EXERCISE BRIEF => Up to and including the line with "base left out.", copy the records below exactly from their first line.

Source records =>
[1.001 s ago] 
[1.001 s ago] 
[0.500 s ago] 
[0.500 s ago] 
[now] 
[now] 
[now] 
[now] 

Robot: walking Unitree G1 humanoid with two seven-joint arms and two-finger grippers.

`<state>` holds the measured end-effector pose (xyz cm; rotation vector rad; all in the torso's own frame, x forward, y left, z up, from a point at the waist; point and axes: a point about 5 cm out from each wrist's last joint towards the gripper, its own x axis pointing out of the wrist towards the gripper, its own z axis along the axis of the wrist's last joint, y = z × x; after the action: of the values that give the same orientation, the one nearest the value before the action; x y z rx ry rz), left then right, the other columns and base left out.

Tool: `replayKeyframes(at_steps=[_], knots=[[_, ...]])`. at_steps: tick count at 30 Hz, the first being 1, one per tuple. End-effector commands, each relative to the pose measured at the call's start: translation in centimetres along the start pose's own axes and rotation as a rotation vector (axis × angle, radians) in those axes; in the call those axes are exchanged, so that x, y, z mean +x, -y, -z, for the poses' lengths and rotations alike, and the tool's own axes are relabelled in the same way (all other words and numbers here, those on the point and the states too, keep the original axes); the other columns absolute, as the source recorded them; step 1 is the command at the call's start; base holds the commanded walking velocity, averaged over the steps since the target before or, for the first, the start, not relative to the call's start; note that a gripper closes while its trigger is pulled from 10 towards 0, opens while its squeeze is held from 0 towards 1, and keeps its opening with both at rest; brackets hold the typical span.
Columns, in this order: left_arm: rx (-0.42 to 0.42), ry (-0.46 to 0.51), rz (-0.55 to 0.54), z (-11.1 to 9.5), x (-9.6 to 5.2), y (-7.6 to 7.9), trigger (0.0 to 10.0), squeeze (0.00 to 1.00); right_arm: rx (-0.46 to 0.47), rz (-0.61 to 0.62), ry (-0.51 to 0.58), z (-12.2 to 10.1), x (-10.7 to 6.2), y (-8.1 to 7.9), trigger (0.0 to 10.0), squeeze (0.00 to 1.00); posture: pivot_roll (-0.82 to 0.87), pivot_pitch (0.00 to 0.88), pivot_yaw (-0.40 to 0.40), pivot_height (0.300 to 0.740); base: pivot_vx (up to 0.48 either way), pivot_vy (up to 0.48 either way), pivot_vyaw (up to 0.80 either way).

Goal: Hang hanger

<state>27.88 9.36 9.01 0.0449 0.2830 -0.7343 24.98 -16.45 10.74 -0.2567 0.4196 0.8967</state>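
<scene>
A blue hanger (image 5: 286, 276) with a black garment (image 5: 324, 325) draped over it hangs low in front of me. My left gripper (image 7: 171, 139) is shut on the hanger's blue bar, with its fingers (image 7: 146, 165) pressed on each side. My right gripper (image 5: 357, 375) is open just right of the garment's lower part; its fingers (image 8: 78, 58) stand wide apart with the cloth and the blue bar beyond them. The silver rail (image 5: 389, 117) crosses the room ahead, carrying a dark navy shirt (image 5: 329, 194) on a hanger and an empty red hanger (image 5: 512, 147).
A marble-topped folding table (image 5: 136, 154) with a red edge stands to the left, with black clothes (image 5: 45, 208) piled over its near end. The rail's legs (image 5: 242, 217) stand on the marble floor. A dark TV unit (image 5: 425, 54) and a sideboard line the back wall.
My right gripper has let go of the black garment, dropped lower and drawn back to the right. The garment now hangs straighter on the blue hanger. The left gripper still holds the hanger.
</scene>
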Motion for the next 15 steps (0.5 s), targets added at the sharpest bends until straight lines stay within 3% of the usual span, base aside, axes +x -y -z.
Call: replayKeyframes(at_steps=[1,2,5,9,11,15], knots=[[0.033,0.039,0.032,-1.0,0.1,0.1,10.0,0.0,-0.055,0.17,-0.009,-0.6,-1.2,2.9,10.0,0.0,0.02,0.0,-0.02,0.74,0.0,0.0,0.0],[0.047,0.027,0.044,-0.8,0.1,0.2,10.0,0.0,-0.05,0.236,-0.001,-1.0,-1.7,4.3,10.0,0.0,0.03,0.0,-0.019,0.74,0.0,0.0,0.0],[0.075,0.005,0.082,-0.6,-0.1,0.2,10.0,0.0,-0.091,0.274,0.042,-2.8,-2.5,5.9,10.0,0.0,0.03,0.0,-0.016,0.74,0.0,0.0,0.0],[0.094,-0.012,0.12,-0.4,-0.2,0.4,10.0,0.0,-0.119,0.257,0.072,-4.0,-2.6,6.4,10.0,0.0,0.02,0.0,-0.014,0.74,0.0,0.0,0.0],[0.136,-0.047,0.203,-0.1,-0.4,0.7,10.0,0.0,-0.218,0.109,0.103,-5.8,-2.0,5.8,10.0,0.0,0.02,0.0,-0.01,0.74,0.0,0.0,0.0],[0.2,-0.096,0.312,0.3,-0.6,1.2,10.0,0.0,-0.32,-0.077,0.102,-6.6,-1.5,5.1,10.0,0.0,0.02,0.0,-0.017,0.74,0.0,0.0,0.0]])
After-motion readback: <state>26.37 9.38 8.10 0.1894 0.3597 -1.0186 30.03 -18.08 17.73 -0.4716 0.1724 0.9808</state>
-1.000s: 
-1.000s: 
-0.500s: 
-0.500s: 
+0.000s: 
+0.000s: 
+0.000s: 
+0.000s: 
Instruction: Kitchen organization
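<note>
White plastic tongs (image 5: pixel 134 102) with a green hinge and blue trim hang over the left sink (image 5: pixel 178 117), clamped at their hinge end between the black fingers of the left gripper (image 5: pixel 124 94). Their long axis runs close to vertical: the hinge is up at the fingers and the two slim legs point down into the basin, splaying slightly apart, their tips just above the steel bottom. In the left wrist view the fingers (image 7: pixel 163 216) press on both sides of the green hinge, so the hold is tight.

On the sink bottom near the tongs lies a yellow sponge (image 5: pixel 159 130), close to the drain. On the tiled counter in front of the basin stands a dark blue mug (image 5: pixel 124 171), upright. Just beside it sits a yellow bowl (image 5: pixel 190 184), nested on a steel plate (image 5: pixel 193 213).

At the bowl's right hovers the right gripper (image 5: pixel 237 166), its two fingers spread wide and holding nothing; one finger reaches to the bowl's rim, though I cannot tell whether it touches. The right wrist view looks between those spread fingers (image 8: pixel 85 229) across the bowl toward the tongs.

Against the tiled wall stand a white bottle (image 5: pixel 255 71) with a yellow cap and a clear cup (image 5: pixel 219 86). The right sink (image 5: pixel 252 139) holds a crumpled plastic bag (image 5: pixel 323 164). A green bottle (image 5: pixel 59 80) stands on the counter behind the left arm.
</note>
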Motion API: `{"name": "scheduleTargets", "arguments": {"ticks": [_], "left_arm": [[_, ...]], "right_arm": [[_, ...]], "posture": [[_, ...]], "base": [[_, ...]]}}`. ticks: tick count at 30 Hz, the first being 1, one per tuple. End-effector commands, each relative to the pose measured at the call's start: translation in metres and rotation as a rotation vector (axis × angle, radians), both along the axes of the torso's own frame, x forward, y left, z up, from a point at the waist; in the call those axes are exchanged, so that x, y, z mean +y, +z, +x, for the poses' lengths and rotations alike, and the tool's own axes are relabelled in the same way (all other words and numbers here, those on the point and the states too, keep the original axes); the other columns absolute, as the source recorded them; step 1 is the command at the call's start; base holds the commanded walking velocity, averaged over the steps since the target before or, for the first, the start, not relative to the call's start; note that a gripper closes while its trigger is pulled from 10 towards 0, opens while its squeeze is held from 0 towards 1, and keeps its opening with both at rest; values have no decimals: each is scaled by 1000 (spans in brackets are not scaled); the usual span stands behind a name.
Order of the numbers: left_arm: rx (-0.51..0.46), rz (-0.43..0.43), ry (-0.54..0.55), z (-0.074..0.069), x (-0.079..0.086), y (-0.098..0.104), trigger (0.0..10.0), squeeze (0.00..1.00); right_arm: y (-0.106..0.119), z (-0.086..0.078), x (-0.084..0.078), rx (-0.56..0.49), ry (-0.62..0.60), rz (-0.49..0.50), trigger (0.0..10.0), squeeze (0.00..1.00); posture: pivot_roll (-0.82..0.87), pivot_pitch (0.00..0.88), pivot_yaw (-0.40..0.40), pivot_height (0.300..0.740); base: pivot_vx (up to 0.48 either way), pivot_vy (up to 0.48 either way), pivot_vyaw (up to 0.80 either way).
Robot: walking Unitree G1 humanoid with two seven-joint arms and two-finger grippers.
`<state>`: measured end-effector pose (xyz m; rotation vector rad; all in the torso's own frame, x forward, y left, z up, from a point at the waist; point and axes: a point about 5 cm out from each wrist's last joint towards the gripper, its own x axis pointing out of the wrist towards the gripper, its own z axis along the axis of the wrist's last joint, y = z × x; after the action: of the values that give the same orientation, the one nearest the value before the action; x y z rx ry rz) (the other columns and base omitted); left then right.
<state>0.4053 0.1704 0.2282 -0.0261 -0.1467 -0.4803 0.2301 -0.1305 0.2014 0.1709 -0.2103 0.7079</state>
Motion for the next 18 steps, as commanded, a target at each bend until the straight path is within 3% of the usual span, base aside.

YOUR RESPONSE =>
[1.001 s ago] 
[1.001 s ago] 
[0.500 s ago] 
[0.500 s ago] 
[now] 
[now] 
[now] 
[now] 

Robot: walking Unitree G1 humanoid with two seven-joint arms and two-finger grippers.

`<state>` holds the measured end-effector pose (xyz cm; rotation vector rad; all in the torso's own frame, x forward, y left, z up, from a point at the waist; point and axes: a point about 5 cm out from each wrist's last joint towards the gripper, its own x axis pointing out of the wrist towards the gripper, its own z axis along the axis of the wrist's last joint, y = z × x; after the action: of the values that give the same orientation, the one nearest the value before the action; x y z rx ry rz), left then right, the other columns and base left out.

There is nothing more to add to this answer.